- Task to carry out -
An exact copy of all the data below is needed.

- Dataset section -
# # # #
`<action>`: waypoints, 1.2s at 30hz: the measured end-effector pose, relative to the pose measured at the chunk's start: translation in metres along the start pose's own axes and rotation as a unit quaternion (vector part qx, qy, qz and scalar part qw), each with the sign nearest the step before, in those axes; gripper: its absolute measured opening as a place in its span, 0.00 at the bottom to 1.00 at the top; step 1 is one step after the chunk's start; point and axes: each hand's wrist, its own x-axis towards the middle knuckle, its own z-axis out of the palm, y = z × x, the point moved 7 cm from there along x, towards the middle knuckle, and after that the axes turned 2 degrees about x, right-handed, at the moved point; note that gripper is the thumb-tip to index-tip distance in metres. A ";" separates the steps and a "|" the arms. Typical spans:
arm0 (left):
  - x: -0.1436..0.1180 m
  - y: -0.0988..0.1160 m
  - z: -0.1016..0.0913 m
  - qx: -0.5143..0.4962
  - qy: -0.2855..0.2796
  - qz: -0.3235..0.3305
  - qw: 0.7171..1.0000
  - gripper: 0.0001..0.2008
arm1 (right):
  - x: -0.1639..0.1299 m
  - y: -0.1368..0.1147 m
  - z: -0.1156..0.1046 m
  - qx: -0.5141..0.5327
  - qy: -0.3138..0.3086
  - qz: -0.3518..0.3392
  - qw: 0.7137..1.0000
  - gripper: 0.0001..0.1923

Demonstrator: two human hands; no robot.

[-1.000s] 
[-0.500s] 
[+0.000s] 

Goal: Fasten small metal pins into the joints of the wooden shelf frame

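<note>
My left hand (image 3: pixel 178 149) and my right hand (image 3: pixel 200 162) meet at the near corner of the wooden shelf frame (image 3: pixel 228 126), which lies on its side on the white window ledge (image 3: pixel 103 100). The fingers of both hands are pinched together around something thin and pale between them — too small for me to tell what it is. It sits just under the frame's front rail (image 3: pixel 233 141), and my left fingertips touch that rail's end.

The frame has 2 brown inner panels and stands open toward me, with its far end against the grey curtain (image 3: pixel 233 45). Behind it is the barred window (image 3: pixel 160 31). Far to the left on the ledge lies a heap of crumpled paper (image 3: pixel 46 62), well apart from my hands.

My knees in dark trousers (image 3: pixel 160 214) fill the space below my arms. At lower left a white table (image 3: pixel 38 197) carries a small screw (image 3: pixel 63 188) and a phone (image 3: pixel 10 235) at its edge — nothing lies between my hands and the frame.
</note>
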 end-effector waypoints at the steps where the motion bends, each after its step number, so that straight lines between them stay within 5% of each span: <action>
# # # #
- Your solution -
`<action>`: waypoints, 1.2s at 30hz: the measured end-effector pose, relative to the pose measured at the chunk's start: translation in metres along the start pose's own axes and rotation as a unit quaternion (vector part qx, qy, qz and scalar part qw), each with the sign nearest the step before, in those axes; gripper: its absolute measured opening as a place in its span, 0.00 at the bottom to 1.00 at the top; step 1 is one step after the chunk's start; point and axes: each hand's wrist, its own x-axis towards the middle knuckle, its own z-axis out of the palm, y = z × x, the point moved 7 cm from there along x, towards the middle knuckle, and after that the axes turned 2 degrees about x, right-handed, at the moved point; note that gripper is the thumb-tip to index-tip distance in metres. A ";" separates the steps and a "|" the arms. Typical spans:
arm0 (left):
  - x: -0.1436..0.1180 m
  - y: -0.0988..0.1160 m
  - z: -0.1016..0.0913 m
  - qx: -0.5143..0.4962
  - qy: -0.2855..0.2796
  - qz: -0.3235..0.3305
  - qw: 0.7171..1.0000
  - gripper: 0.0001..0.2008
arm1 (right):
  - x: -0.1639..0.1299 m
  - y: -0.1368..0.1147 m
  - z: -0.1156..0.1046 m
  - qx: -0.5141..0.5327
  - qy: -0.3138..0.3086
  - qz: -0.3518..0.3392
  - qw: 0.7137..1.0000
  - gripper: 0.0001..0.1923

Demonstrator: two human hands; no robot.

[-1.000s] 
[-0.500s] 
[+0.000s] 

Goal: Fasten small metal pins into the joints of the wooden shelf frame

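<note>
My left hand (image 3: pixel 178 149) and my right hand (image 3: pixel 200 162) meet at the near corner of the wooden shelf frame (image 3: pixel 228 126), which lies on its side on the white window ledge (image 3: pixel 103 100). The fingers of both hands are pinched together around something thin and pale between them — too small for me to tell what it is. It sits just under the frame's front rail (image 3: pixel 233 141), and my left fingertips touch that rail's end.

The frame has 2 brown inner panels and stands open toward me, with its far end against the grey curtain (image 3: pixel 233 45). Behind it is the barred window (image 3: pixel 160 31). Far to the left on the ledge lies a heap of crumpled paper (image 3: pixel 46 62), well apart from my hands.

My knees in dark trousers (image 3: pixel 160 214) fill the space below my arms. At lower left a white table (image 3: pixel 38 197) carries a small screw (image 3: pixel 63 188) and a phone (image 3: pixel 10 235) at its edge — nothing lies between my hands and the frame.
</note>
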 end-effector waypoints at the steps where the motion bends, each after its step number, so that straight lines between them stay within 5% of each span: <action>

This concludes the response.